Kemenaker Kecewa: Aplikator Transportasi Online Enggan Penuhi Kewajiban BHR Ojol

Menteri Ketenagakerjaan (Menaker) Yassierli mengungkapkan kekecewaannya terhadap perusahaan aplikasi penyedia layanan transportasi daring terkait pembayaran Bantuan Hari Raya (BHR) kepada pengemudi ojek online (ojol) dan kurir. Kekecewaan ini muncul setelah evaluasi pembayaran BHR Idul Fitri 2025, di mana Menaker mendapati argumentasi yang kurang memuaskan dari pihak aplikator.

"Salah satu alasan yang membuat kami kesal adalah, 'Daripada menganggur, kami sudah membantu mereka'," ujar Menaker Yassierli di Kantor Komnas HAM, Jakarta. Pernyataan ini mencerminkan kurangnya kesadaran mengenai hak pekerja di Indonesia.

Dalam pertemuan terpisah dengan perwakilan aplikator, Menaker menyampaikan bahwa pihak aplikator bersikeras menyatakan bahwa keuntungan mereka hanya sekitar 20 persen. Namun, Menaker menekankan bahwa masalah ini bukan sekadar soal keuntungan, tetapi tentang kepedulian dan gotong royong, yang merupakan nilai-nilai bangsa Indonesia.

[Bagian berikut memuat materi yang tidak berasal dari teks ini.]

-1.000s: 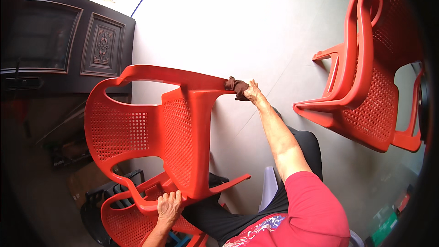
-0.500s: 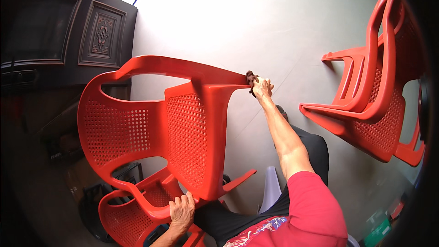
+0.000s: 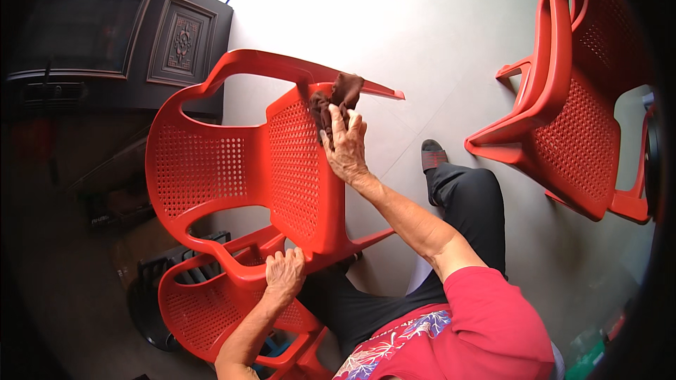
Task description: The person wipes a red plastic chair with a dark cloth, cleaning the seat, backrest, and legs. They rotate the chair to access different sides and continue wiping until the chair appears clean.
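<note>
A red plastic armchair [image 3: 294, 169] with a perforated seat and back is tilted in front of me, its backrest to the left. My left hand [image 3: 285, 273] is closed on its near side, where the armrest meets the seat edge. With my right hand [image 3: 345, 146] I hold a crumpled dark brown cloth [image 3: 346, 90] against the far front corner of the seat, next to the far leg. The fingers are bent around the cloth's lower part.
Another red chair [image 3: 201, 313] stands below the tilted one, at the lower left. Stacked red chairs [image 3: 574, 141] are on the right. A dark carved door [image 3: 184, 39] is at the far left. My slippered foot [image 3: 433, 156] rests on the grey floor [image 3: 394, 35].
My right hand has moved with the cloth from the far chair leg back to the seat's front corner. The left hand keeps its grip; the view has shifted a little.
</note>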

"Ini adalah masalah kepedulian. Namanya Bantuan Hari Raya. Saya punya asisten rumah tangga juga, tidak ada regulasi yang mewajibkan saya untuk memberi dia sesuatu. Tapi dari kepedulian. Dan ini adalah DNA bangsa kita, gotong-royong, peduli, saling memberi," jelasnya.

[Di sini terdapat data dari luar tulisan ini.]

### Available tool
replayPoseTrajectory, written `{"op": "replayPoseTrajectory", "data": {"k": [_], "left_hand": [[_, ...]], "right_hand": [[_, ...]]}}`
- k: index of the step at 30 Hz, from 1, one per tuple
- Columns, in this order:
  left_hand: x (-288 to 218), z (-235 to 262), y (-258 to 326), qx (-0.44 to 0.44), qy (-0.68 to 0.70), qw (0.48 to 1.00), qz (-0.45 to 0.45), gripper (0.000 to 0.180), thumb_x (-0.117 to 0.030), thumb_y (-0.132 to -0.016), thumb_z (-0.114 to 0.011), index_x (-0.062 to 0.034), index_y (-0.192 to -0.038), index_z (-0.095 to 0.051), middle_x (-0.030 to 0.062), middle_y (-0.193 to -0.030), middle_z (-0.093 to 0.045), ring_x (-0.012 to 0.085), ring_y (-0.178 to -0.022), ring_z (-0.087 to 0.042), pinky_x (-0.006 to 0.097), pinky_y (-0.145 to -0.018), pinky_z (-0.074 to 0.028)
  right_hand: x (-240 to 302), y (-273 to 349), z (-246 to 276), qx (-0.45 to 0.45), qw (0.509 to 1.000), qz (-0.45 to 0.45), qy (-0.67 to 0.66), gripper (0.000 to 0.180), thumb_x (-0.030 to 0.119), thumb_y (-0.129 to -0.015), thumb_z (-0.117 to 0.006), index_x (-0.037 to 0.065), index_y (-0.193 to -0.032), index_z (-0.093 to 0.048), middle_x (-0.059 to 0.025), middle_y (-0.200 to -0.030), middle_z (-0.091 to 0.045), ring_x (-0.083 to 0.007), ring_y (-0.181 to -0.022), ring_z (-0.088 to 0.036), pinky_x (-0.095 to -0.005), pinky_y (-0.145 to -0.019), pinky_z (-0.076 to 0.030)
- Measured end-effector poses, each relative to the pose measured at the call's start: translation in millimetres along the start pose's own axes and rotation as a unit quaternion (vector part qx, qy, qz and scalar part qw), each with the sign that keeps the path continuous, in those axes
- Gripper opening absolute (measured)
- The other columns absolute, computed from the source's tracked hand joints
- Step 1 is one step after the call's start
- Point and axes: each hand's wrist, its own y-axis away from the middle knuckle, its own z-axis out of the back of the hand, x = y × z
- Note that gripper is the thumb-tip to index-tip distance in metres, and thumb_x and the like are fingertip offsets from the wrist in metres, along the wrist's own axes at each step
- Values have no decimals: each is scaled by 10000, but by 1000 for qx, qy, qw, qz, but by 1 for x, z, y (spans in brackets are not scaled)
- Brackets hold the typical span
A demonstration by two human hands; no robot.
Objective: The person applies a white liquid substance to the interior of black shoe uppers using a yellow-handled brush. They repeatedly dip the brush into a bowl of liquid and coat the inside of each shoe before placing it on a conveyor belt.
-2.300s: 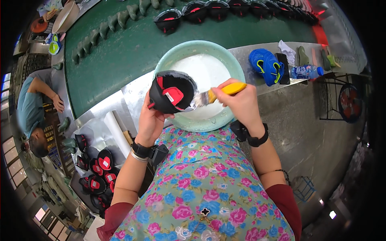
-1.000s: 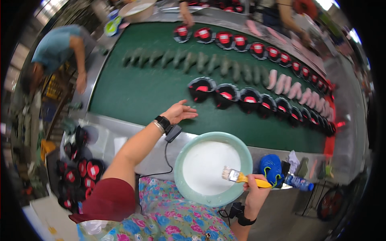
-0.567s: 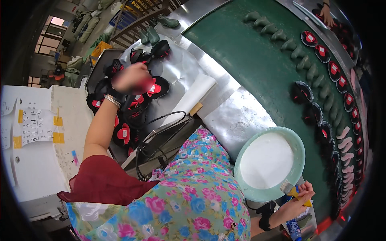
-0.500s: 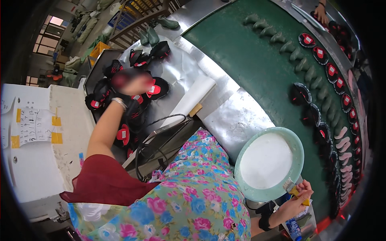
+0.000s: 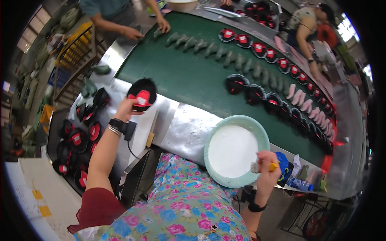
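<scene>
My left hand (image 5: 126, 109) grips a black shoe upper (image 5: 147, 85) with a red tongue, lifted over the metal table edge beside the green belt (image 5: 177, 72). My right hand (image 5: 267, 170) is closed around a brush (image 5: 274, 166) with a yellow handle. Its pale bristles are at the right rim of a light green basin (image 5: 207, 154), which contains white liquid (image 5: 233, 150); I cannot tell if they touch the rim. To the left, several more black and red shoe uppers (image 5: 76, 138) lie piled on the metal tray.
Along the belt run rows of grey-green shoe lasts (image 5: 211, 49), black uppers (image 5: 259, 49) and pink pieces (image 5: 297, 97). A co-worker's hand (image 5: 163, 25) touches a last at the far left; another person (image 5: 303, 28) works across. A bottle (image 5: 299, 184) lies right of the basin.
My left hand has lifted a shoe upper from the pile and carried it right, toward the belt. My right hand has raised the brush along the basin's side. The view has turned rightward.
</scene>
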Motion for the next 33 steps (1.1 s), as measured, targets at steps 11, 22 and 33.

Upaya meyakinkan aplikator untuk memenuhi kewajiban BHR sesuai ketentuan tidaklah mudah, sehingga memerlukan beberapa kali pertemuan. Sebelumnya, Wakil Menteri Ketenagakerjaan (Wamenaker) Emmanuel Ebenezer (Noel) juga telah menggelar rapat evaluasi BHR dengan para aplikator pada 10 Maret 2025.

Dalam rapat tersebut, Wamenaker Noel mengungkapkan kemarahannya atas laporan banyaknya pengemudi ojol dan kurir online yang menerima BHR tidak sesuai aturan. Beberapa bahkan hanya menerima Rp 50.000.

"Sedikit ada situasi yang membuat saya marah ya. Karena ada hal yang membuat kita tersinggung," kata Noel usai rapat. "Terkait kawan-kawan ada yang tidak mendapatkan BHR. Ada yang cuma mendapatkan Rp 50.000 BHR-nya. Tapi mereka, kawan-kawan aplikator tadi mengklarifikasi. Terkait kenapa mendapatkan Rp 50.000, kenapa tidak mendapatkan juga," lanjutnya.

Setelah sanggahan berdasarkan data dan laporan yang diterima Kemenaker, para aplikator berjanji akan melakukan evaluasi menyeluruh terhadap pembayaran BHR. Kemenaker berharap kejadian serupa tidak terulang di masa mendatang.

"Prinsipnya, aplikator meminta maaf ke kita. Dan mereka akan mengevaluasi kekurangan mereka yang kemarin. Karena memang kita harus belajar. Karena itu (BHR) adalah aturan yang baru, kemudian waktu yang mepet," tambah Noel.

Rapat evaluasi tersebut dihadiri oleh perwakilan dari berbagai perusahaan aplikasi, antara lain:

  • Gojek Indonesia
  • Grab Indonesia
  • InDrive
  • Lalamove
  • Sophie
  • JNE
  • Maxim

Kasus ini menyoroti pentingnya kesadaran dan kepedulian perusahaan terhadap hak-hak pekerja, terutama dalam konteks ekonomi digital yang terus berkembang. Pemerintah terus berupaya untuk memastikan bahwa semua pihak mematuhi peraturan ketenagakerjaan dan memberikan perlindungan yang layak bagi para pekerja.